In Gewen's words, "Kissinger, Strauss, and Arendt were Germans who cherished what German had given them but were deprived of their identities by the Nazis; Jews who never denied their backgrounds but for whom the content of Judaism was a problem and Zionism no solution; naturalized Americans genuinely appreciative of the shelter the United States had provided to them but whose patriotism did not translate into a wholehearted identification with their adopted country; freethinking individuals who opposed tyranny but nursed a deep suspicion of democracy and its majoritarian processes; moralists whose post-Nietzchean morality, difficult to articulate at best, rested on none of the traditional ethical foundations ... They accepted the findings of modern science ... while denying it could provide answer to life's most profound questions or unravel its deepest secrets."

The last observation especially highlights their quarrel with "political science" as that discipline  had come to define itself. Gewen quotes my own grad school mentor Sheldon Wolin, who said Arendt "occupies a special place in the history of political theory," which she rescued from "the dreary and trivial categories of academic political science." Setting Kissinger's public career within this context illuminates important aspects of 20th-century intellectual history and political philosophy. And it explains his complaint that contemporary leaders lack "cultural preparation," reflected in "the study of history and philosophy, the disciplines most relevant to perfecting the art of statesmanship."

Gewen particularly highlights the clash between Kissinger and the "Wilsonianism" that has served as a kind of orthodoxy on both the left and the right for the past century. He calls the Wilsonian mindset "melodramatic and absolutist," and repeatedly recalls that "democracies did indeed go to war against one another, and they could be as oppressive to their own minorities as any authoritarian regime."

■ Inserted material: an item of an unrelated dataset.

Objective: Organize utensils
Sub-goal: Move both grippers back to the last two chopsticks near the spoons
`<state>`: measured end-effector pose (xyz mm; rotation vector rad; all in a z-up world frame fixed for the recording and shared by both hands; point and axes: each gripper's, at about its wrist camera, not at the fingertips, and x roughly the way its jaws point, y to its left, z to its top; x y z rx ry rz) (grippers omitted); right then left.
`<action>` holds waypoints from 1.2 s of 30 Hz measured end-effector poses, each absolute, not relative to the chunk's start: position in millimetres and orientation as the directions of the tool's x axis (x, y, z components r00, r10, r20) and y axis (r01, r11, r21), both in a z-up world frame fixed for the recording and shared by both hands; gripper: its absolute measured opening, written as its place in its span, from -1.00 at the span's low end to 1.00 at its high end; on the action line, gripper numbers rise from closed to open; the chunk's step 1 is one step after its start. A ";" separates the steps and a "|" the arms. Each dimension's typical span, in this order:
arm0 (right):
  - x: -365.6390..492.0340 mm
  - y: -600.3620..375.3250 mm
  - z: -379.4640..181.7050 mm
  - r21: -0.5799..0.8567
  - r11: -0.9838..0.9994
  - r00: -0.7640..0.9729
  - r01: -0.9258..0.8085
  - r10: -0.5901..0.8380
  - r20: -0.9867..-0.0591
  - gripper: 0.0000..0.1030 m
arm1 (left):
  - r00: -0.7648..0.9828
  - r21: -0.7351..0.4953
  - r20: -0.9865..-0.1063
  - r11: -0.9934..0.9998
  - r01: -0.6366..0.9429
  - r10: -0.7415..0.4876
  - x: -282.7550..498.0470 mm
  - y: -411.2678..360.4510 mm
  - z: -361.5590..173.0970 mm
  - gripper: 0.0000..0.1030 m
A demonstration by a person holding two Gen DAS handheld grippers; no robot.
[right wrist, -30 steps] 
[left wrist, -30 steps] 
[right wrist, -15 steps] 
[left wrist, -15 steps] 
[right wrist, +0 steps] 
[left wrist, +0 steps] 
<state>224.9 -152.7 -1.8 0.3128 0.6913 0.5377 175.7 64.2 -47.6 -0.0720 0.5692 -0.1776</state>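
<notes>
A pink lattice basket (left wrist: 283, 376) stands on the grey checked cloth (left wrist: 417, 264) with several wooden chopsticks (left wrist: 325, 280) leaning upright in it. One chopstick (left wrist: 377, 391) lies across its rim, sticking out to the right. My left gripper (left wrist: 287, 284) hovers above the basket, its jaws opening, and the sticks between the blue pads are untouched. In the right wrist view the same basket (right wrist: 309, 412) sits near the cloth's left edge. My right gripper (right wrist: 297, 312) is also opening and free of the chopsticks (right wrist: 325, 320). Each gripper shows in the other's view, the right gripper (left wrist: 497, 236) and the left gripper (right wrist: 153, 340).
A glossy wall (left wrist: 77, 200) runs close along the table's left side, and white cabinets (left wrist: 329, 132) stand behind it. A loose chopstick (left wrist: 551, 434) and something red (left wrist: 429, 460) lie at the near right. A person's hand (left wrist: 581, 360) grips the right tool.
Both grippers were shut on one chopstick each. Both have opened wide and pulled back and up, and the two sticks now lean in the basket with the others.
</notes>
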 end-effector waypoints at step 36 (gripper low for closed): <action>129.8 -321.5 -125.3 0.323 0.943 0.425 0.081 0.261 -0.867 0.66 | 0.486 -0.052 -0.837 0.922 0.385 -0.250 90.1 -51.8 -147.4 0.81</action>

Gewen's treatment of Kissinger's policy of detente, which so alienated him from both the neo-conservatives and the populists on his right may be especially timely today as a counter to the temptation to revive "Cold War" categories in relation to China. It was Kissinger's critical insight that "only a settlement without victory or defeat could create stability."

Kissinger shared Hans Morgenthau's understanding of the critical difference between domestic politics, where disputes could "be settled through the instrumentalities of liberal rationality" and the very different national arena. One wonders whether what we are seeing in the U.S. right now is the collapse of that "benign context" of domestic politics and its transformation into something more resembling the international arena of "different values, different traditions, different beliefs."

Now more than ever, Kissinger's approach to political philosophy seems out of sync with our contemporary extremes of moralism and populism. All the more necessary then may be the emphases Gewen distills from Kissinger: "the imperfectability of man, the unpredictability of consequences, the prospect of arriving at no permanent solutions, the inevitability of tragedy."